It's past 6.30 p.m. Tobias should be home by now, but he hasn't called me yet. He's probably taking a shower or eating supper.

It's 7 p.m. and Tobias still hasn't called. I look at the screen on my phone and the picture of me and him lying down on a picnic blanket stares back at me. He is probably busy with some homework. I shouldn't worry. I always prided myself for not being a controlling girlfriend, but who am I kidding, I want to know where he is and why he hasn't called me yet. He usually calls when something comes up and we had plans. Why would he invite me over if he had prior engagements? No, something is up.

I dial his number but there's no answer. I let it ring until the voicemail is activated. I decide to not leave a message but try again.
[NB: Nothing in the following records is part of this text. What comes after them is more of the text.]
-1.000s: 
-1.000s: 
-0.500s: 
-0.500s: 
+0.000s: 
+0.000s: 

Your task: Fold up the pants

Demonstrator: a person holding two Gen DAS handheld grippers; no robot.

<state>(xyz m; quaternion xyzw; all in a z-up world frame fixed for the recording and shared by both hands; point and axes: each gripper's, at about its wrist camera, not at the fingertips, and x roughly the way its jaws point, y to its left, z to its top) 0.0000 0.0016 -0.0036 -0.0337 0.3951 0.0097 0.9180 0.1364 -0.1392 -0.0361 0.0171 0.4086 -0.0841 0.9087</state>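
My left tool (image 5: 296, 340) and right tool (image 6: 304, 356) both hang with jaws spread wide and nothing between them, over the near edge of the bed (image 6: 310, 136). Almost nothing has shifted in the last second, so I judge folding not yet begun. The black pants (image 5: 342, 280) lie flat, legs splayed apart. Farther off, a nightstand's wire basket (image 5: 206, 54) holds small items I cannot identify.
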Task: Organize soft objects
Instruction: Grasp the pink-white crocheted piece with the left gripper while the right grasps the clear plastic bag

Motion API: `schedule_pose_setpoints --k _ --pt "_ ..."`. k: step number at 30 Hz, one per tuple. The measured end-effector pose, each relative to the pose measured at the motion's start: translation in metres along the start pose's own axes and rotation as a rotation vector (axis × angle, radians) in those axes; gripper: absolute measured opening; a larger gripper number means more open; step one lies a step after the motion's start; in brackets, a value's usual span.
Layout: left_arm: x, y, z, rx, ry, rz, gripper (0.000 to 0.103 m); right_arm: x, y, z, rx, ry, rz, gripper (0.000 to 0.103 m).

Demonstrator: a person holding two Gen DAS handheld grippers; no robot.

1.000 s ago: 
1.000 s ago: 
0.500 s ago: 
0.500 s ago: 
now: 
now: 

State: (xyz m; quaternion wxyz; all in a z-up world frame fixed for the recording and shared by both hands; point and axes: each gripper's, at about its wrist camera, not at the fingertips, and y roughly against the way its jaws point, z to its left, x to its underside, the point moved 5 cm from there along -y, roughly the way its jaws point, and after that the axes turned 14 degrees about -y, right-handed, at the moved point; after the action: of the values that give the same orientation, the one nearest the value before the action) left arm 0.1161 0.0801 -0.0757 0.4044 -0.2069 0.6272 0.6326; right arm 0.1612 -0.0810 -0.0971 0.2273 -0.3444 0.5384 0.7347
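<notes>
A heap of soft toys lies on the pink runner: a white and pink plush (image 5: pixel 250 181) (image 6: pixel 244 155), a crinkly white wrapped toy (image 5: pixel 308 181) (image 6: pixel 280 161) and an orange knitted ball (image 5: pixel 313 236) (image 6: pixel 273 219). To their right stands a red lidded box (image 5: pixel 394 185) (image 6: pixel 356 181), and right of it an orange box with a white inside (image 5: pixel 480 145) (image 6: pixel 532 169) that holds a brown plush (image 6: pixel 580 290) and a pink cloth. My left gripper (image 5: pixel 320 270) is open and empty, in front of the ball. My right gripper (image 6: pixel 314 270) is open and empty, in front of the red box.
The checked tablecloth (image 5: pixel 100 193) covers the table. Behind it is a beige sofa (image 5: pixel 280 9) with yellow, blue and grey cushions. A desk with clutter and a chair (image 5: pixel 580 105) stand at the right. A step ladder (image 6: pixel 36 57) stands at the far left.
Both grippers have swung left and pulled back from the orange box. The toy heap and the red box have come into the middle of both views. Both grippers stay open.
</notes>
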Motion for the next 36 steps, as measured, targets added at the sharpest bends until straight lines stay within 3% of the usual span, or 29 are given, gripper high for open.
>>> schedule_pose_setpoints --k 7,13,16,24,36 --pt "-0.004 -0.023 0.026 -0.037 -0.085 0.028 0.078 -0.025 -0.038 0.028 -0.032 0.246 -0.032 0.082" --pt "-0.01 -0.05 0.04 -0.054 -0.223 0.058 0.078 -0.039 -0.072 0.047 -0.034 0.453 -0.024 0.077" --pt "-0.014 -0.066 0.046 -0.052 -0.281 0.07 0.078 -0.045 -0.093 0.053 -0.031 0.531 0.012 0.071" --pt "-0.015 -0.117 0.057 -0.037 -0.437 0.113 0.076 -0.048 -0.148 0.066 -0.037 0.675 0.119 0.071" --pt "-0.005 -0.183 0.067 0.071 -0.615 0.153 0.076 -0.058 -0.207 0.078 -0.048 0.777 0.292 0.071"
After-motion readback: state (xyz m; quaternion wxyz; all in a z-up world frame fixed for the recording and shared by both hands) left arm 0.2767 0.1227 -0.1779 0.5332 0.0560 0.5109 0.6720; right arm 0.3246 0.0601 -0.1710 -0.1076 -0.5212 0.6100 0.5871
And again. And again. By the sixth or seventh time I'm already panicking.

Maybe his truck broke down or something, but he would have answered his phone then. Maybe Amar kept them longer at practice. I mean, Caleb isn't home yet. I decide to try calling my brother. It rings twice and then he picks up. I hear him laugh and then answer.

"Hey, Bee. What's up?" he asks.

"Where's Four?" I ask directly, not caring for politeness or anything.

"I don't know. Home, maybe."

"When did he leave?"

"Right after practice," Caleb answers and I feel myself getting angrier and more panicked by the minute.

"Which was when?" I ask forceful.

"Calm down. Uhm, at least an hour ago."

"What?" I ask. At this point I put on my shoes and hurry over to Tobias'. I knock on the door but there is no answer. His truck isn't here either. What the hell is going on?

"Bee, you still there?"

"Yeah," I say with a sigh and run my free hand through my hair.

"You okay?" he asks. _No, I'm having a panic attack_.

"I don't know. I can't reach him. We were supposed to see each other right after his soccer practice but he hasn't called me yet and he doesn't answer his phone either. I'm worried."

"Calm down, sis. I'll be right home," Caleb says alerted. I hang up and try a few more times to reach Tobias but he still doesn't pick up. Where are you, baby?

I know his parents are at Rose's recital, but maybe they wanted him to go there too and he couldn't talk his way out and is now stuck there and I freak out for nothing. I dial Evelyn's number and wait for her to pick up. It rings several times and I almost give up when I hear her answer.

"Hello?" she asks whispering.

"Mrs. Anderson, it's me Tris. Is Tobias with you?" I ask her without any kind of excuses or meaningless chit-chat.

"No. He had soccer practice and told me he wouldn't be able to make it to the recital. He should be at home," she says, but I can sense that I worried her. I hope everything is alright with him.

"Tobias isn't home. The truck isn't here and he doesn't answer his phone. I'm really worried," I say and feel tears streaming down my cheeks. I can't hold it in anymore. I fall down to my knees and sob uncontrollably. Something is wrong. I can feel it. He would never let me wait this long without calling or texting me. He would let me know that he is fine.

I hear Evelyn talk, shout even but I can't understand anything. It is like she's a million miles away and only the wind carries her words so that I can acknowledge their existence, but not their meaning. I hear a car and instantly look up.

"Tobias," I whisper. But it isn't him. It's my brother's car. It's Caleb.

"Tris," he says panicked, his face is pale, he is covered in sweat, but not from training, I can smell his shower gel on him. He is nervous. He looks me in the eyes and I can't figure out what I see: pity, fear, shock.

"What do you know?" I ask emphasizing each word as if he wouldn't understand me otherwise.

"Tris, I," he says and stops. He opens and closes his mouth several times but nothing comes out.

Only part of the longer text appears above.